Anton Beraber | La tenure

Le buis

Quand vous prenait la peur de mort vous prenait le regret du Territoire. On croyait alors que le Territoire échappait à la fatalité des échéances humaines au prétexte, comptaient-ils, que d’un Noël à l’autre le nombre de couverts restait exactement le même. Les hommes à qui le ventre faisait mal déposaient sur certaines pierres qu’on leur avait montrées des mèches de leurs cheveux, les femmes des prénoms pliés dans un mouchoir ; passé un certain âge on prenait garde, pareillement, à dormir les yeux ouverts et à ne jamais finir sa phrase. Depuis J.-L. s’en est allé, le vieux comédien, Michel le libre penseur et Catherine malgré sa solitude et ses tisanes de buis. S’y poursuit, au contraire, la chimie pénible du disparaître, la dispersion des éléments du soi en les créatures prochaines et sans mémoire de nous. Tout au plus y constatera-t-on une légère altération de ce qu’on appelle l’agonie, faisant soupçonner que sur le Territoire les deux extrémités du cycle se trouvent exactement conjointes : au tout dernier moment un rire inexplicable, leurs mains comme d’avance accrochant les mamelles, leurs yeux voilés par la promesse de l’éblouissement.

Les cercles

Il neige parfois sur le Territoire : moins qu’avant, c’est ce qu’ils disent, mais qu’importe ? Les habitants du Territoire n’eurent guère besoin de lire les philosophes pour que l’existence du temps cessât chez eux de faire l’unanimité. De sorte, avancent-ils, que c’est toujours la même neige, le même bois de bouleaux, le même voyageur aux poches pleines de monnaies étrangères, qui ment sur son nom et fait goûter son vin. Il aurait fallu, j’imagine, apprendre qui est ce voyageur, où il va, d’où il vient ; mais la neige, à leurs yeux, n’invite pas tant à élucider les mystères de l’éternité qu’à dessiner, en pissant bien, de grands cercles fumants sur le talus de la départementale.
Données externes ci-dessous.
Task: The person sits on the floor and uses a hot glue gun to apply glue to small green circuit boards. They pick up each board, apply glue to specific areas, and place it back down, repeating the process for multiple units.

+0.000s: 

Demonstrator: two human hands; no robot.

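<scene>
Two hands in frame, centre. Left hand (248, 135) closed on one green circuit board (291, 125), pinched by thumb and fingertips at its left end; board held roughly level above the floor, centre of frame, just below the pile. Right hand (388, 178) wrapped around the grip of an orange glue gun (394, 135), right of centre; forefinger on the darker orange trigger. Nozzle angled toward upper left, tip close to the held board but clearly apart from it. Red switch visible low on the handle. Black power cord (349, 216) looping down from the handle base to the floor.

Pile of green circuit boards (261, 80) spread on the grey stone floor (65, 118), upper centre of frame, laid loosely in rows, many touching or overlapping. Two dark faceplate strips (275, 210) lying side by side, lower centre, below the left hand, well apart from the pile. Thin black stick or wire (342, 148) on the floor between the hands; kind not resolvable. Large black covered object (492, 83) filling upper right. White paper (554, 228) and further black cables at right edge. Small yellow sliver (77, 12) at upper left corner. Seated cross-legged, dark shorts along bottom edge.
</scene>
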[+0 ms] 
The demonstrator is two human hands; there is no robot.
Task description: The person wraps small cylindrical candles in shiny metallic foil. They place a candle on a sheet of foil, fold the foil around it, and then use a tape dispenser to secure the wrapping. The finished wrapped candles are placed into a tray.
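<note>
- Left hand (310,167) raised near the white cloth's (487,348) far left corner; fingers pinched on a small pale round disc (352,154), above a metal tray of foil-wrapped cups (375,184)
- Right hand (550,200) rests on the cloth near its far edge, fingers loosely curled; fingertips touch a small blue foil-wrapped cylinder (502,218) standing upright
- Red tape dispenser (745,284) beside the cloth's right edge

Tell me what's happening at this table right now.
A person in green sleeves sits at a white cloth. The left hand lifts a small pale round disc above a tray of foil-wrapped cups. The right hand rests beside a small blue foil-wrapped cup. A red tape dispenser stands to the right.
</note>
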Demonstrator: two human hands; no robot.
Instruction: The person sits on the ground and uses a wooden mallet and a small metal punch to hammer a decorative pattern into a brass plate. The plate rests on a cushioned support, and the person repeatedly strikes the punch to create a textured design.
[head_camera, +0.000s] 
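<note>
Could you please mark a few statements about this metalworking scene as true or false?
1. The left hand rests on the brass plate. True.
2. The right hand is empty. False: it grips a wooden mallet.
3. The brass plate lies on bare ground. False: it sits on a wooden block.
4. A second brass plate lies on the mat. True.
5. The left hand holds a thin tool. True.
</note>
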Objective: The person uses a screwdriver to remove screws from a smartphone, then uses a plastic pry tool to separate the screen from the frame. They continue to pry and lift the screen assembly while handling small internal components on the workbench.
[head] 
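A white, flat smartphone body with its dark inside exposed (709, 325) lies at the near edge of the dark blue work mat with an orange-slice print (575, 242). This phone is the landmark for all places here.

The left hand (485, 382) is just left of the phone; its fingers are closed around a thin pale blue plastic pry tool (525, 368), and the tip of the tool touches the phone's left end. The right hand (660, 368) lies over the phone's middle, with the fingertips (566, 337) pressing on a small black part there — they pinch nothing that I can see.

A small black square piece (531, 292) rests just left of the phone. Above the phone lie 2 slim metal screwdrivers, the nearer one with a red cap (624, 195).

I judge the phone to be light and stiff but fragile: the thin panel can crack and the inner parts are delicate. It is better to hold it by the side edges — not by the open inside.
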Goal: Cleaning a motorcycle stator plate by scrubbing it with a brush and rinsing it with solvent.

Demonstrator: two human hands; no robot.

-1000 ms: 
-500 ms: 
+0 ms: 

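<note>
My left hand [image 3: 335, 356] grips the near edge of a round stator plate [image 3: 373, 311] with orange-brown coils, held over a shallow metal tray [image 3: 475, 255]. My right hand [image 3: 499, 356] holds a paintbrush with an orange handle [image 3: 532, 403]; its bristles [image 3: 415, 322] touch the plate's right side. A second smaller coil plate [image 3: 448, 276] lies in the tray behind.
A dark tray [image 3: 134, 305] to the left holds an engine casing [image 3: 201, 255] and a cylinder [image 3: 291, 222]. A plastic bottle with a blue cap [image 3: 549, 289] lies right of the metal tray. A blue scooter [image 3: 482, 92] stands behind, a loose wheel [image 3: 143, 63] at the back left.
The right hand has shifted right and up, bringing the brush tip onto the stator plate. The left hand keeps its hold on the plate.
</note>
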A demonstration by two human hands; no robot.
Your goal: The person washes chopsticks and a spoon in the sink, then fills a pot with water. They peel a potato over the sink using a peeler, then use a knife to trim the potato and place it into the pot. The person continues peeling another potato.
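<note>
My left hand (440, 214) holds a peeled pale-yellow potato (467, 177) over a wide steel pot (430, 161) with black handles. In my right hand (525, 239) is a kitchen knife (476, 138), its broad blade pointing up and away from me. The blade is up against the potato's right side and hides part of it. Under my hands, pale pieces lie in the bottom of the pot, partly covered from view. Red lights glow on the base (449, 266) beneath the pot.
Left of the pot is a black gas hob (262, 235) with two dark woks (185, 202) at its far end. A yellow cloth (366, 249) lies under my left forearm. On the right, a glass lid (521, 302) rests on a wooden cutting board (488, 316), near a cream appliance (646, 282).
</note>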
Les cercles parfaits reçoivent les félicitations du maître ; aux plus inquiétants les mères secrètement contrariées font boire de la bourrache et du lait tourné.

La tenure

Pour nommer enfin le lien mystérieux qui l’unissait au Territoire le père de Jean, un soir, l’appela sa tenure – connotation toute féodale qu’appréciait l’homme des villes venu faire son fief d’un pan non réclamé du monde. Sans doute voulait-il exprimer l’idée de l’enracinement et, aussi, plus ou moins consciemment, par le geste de tenir la mauvaise foi qu’il mettrait à jeter ces clefs-là dans la balance du partage, le jour où sa femme exigerait qu’ils fissent leurs comptes et qu’on s’en allât chacun de son côté. J’appris des années plus tard que tenure désignait, au contraire, une terre dont le seigneur, resté propriétaire, vous concédait pour un temps la jouissance. Je ne crois pas que le père de Jean, fin lettré, ait ignoré cela : à l’évidence il s’agissait d’une sorte de test. Combien de temps mettrais-je à comprendre que le Territoire rejetait par nature toute sorte de possession ? L’argent n’y achète guère que des droits de passage, et on les aurait aussi bien obtenus pour rien. Cependant ce point de lexicologie reste tout-à-fait secondaire. Le trouble immense que fit naître cette remarque de mon hôte, il y a de nombreuses années, tient à ce que pour la première fois je découvrais n’être pas seul à désirer si puissamment être du Territoire. J’en conçus une jalousie qui dure encore.

Peter Falk

Il faudrait parler aussi de la télévision telle qu’on la reçoit sur le Territoire. La forêt de Saint-Aignan empêche de bien capter le bouquet national mais la préfecture émet, aux heures pour ça, des chaînes de substitution. Programmant quoi ? Aucun souvenir ne m’en reste qu’un épisode de Colombo, toujours le même, rattrapé tous les jours au moment du café et, dans le cœur de la nuit, le film qui lança la carrière de Sandrine Bonnaire : Sans toit ni loi. Est-ce à dire qu’on n’allumait pas beaucoup le poste ? Je crois, au contraire, n’en avoir jamais eu tant besoin que là-bas. Le silence, d’abord, y est intolérable, l’empreinte des absents dans la poussière verticale, le papier tue-mouche et le café brûlé et le vide qu’on croyait fuir, le vide qui, l’été, soulève la croûte du Territoire au cul des ensileuses. La nuit j’avais peur. La télé, donc. Avec Peter Falk on connaît le coupable dès le début. C’est à lui que l’on doit que ce monde repose sur quelque chose.